Recently, I came across the performance and video artist Amber Hawk Swanson, who created a sex doll in her likeness. She then took the doll to tailgate parties, sporting and other public events and created a photographic project pairing her with her doll to explore feminism, violence and gender identity. There is something eerie and compelling about her work.
See her video too.
As Amber says,
In 2007, I commissioned the production of a life-like sex doll, a RealDoll, made of a posable PVC skeleton and silicone flesh, in my exact likeness. My doll, Amber Doll, began as a Styrofoam print-out of a digital scan of my head.
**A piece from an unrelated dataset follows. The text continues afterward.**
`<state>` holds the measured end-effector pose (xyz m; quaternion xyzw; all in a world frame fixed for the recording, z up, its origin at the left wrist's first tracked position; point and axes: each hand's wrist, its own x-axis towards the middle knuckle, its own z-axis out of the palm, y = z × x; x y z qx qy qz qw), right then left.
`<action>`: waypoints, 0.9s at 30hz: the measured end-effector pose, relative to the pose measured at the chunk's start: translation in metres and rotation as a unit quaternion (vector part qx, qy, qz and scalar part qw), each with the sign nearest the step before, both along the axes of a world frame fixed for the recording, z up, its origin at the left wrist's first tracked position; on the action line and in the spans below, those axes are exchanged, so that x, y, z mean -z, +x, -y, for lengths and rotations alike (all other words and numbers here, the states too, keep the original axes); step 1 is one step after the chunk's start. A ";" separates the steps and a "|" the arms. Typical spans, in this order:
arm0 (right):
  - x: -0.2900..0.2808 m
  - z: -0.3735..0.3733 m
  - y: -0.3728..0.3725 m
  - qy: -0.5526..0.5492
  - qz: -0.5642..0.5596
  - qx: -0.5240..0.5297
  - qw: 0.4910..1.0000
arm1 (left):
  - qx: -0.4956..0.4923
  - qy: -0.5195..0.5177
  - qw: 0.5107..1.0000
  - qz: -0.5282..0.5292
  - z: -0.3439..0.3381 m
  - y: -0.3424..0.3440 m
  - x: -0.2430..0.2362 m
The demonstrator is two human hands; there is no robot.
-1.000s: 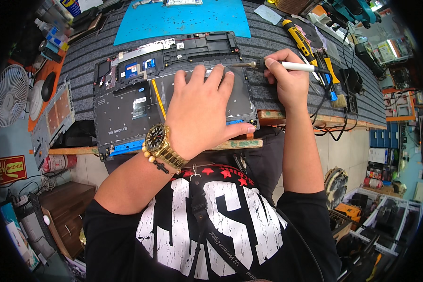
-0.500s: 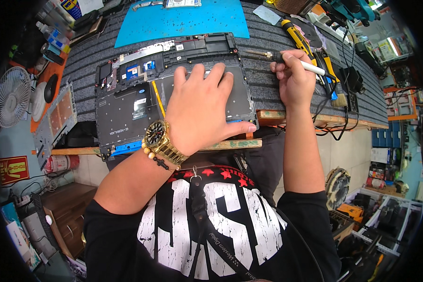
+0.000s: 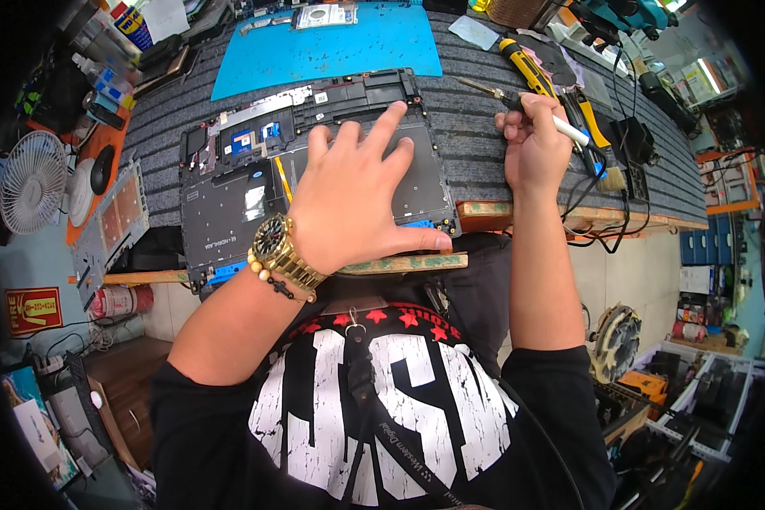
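A black laptop keyboard chassis [image 3: 217, 204] lies with its inner side up at the table's front edge. My left hand [image 3: 344, 200] rests over it with spread fingers. The index fingertip touches near the far right corner, and the thumb reaches the near edge. A gold watch [image 3: 274, 242] and a beaded bracelet [image 3: 263, 274] circle that wrist. To the right of the chassis, my right hand [image 3: 537, 157] grips a soldering iron [image 3: 569, 130] by its white handle. The metal tip points left and away, apart from the chassis. An orange strip [image 3: 282, 178] shows beside my left hand.
Beyond the chassis lies a blue mat [image 3: 331, 53] with a hard drive [image 3: 325, 15] at its far edge. A yellow-black tool [image 3: 525, 64], a brush [image 3: 612, 178] and black cables [image 3: 625, 212] sit on the right. At left are a metal plate [image 3: 115, 225] and a white fan [image 3: 34, 187].
My left hand's fingers have spread, the index finger stretching toward the chassis's far right corner. The soldering iron's tip has tilted further away from me, with my right hand staying nearly in place.
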<state>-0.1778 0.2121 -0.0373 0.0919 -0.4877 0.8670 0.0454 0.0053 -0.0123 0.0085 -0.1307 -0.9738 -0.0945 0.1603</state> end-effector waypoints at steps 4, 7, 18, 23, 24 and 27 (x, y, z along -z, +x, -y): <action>-0.001 0.000 0.000 0.006 -0.010 -0.004 1.000 | -0.019 0.010 1.000 -0.017 -0.002 0.008 0.006; -0.001 0.001 0.001 0.007 -0.001 0.004 1.000 | -0.040 0.024 0.999 -0.001 -0.003 0.016 0.006; -0.002 0.001 -0.007 0.002 0.020 -0.027 0.999 | -0.040 0.034 0.999 0.014 0.011 0.029 0.003; -0.030 0.014 -0.033 0.014 0.005 -0.039 0.999 | -0.038 0.038 0.999 0.004 0.013 0.028 0.006; -0.041 0.022 -0.038 0.031 -0.003 -0.056 0.998 | -0.039 0.039 0.998 0.011 0.014 0.029 0.005; -0.056 0.056 -0.052 0.065 -0.010 -0.078 0.995 | -0.044 0.045 0.998 0.014 0.013 0.028 0.005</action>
Her face was then custom-sculpted and later combined with the doll manufacturer’s existing, “Body #8” female doll mold. After completing, “The Making-Of Amber Doll” and “Las Vegas Wedding Ceremony” (both 2007), Amber Doll and I went on to disrupt wedding receptions, roller-skating rinks, football tailgating parties, theme parks, and adult industry conventions. In the resulting series, “To Have, To Hold, and To Violate: Amber and Doll,” ideas surrounding agency and objectification are questioned, as are ideas about the success or failure of negotiating power through one’s own participation in a cultural narrative that declares women as objects. My work with Amber Doll, herself a literal object, deals with such themes through an oftentimes-complicated feminist lens. Similar concerns emerge in my series, “The Feminism? Project” (2006). The script for each video in the series was generated from interviews with women across the state of Iowa on the subject of feminism.